Task description
Only one portion of the data is to be written out: from the line bearing "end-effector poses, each" through the line bearing "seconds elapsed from". Write it exactly as it appears.

Provided data
★ ★ ★ ★
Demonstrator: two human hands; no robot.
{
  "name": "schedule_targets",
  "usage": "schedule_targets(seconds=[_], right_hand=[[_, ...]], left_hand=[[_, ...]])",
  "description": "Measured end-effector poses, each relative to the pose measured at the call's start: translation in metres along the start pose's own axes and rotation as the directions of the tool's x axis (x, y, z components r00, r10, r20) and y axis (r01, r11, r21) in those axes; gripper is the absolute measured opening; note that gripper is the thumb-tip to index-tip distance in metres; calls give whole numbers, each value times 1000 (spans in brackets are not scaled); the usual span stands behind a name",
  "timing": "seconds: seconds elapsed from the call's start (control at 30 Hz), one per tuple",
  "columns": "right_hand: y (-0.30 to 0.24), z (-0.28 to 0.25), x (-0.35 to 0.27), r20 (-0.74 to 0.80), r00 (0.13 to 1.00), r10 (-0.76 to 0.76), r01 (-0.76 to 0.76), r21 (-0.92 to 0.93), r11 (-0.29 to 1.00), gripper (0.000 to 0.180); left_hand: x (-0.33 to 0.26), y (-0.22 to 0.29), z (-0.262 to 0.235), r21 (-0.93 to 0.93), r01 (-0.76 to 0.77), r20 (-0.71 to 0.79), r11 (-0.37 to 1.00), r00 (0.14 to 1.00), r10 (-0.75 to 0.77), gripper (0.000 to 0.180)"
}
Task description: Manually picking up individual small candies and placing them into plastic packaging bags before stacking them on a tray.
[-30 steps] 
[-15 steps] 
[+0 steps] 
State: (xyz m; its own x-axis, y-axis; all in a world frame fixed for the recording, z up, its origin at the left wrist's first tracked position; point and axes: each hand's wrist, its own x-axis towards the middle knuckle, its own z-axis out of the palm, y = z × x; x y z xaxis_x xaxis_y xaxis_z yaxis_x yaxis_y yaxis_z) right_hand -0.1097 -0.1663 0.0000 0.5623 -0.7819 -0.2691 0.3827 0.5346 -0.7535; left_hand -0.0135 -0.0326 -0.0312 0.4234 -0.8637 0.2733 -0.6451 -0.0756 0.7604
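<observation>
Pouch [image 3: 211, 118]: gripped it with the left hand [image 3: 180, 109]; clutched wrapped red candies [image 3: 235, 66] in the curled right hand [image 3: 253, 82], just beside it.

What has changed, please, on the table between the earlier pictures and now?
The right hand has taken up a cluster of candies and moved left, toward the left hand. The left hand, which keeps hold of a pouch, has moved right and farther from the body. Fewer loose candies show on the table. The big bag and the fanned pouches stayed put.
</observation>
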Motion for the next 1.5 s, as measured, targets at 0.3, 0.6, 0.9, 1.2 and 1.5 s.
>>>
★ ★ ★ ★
Output of the exercise
  "description": "Measured end-effector poses, each relative to the pose measured at the call's start: translation in metres along the start pose's own axes and rotation as the directions of the tool's x axis (x, y, z components r00, r10, r20) and y axis (r01, r11, r21) in those axes; gripper is the absolute measured opening; note that gripper is the thumb-tip to index-tip distance in metres; calls give whole numbers, each value times 1000 (spans in brackets are not scaled); the usual span stands behind a name",
  "timing": "seconds: seconds elapsed from the call's start (control at 30 Hz), one per tuple",

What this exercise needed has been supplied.